• **WHAT TO DO**: Please count how many lines of the data include the word "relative". Give only that number in reply.
[[ DATASET EXCERPT, beginning ]]
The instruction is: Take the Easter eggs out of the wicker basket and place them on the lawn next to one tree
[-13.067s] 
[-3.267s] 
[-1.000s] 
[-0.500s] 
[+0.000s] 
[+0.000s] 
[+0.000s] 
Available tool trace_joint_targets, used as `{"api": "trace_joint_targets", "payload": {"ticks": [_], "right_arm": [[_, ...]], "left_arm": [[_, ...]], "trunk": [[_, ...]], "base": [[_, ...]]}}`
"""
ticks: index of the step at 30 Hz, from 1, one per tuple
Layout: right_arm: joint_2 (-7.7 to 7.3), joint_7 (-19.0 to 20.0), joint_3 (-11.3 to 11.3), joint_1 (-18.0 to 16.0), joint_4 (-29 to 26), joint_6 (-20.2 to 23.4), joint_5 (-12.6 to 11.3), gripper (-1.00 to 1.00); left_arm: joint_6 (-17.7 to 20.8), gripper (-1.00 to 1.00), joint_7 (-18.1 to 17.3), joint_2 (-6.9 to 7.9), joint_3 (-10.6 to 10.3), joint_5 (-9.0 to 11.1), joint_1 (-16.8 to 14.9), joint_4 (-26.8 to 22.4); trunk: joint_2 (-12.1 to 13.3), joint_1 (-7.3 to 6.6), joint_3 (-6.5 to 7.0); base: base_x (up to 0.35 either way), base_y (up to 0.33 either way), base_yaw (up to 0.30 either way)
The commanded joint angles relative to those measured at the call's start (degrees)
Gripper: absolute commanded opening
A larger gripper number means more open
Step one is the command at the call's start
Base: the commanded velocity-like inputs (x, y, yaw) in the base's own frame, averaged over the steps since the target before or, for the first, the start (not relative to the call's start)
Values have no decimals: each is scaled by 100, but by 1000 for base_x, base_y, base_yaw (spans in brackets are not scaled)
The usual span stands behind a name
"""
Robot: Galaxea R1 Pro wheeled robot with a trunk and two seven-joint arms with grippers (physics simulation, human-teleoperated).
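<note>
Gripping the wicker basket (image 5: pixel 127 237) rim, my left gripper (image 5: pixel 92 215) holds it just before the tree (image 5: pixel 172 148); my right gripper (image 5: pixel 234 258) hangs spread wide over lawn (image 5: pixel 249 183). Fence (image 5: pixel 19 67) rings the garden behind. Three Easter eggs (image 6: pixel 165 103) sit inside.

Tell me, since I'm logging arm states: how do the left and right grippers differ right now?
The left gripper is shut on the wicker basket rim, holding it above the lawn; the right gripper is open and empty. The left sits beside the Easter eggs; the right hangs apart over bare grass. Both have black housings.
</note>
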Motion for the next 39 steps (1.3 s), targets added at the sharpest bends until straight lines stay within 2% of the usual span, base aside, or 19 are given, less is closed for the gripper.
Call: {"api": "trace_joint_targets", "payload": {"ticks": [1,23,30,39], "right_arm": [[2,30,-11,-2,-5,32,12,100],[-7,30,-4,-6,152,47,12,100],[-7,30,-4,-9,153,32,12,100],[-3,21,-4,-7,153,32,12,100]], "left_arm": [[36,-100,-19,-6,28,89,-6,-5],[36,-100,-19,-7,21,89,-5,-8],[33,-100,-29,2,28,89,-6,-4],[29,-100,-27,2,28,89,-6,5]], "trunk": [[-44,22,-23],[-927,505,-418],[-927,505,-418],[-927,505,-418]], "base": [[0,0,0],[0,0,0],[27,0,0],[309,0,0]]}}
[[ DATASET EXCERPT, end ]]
• **TASK RESPONSE**: 2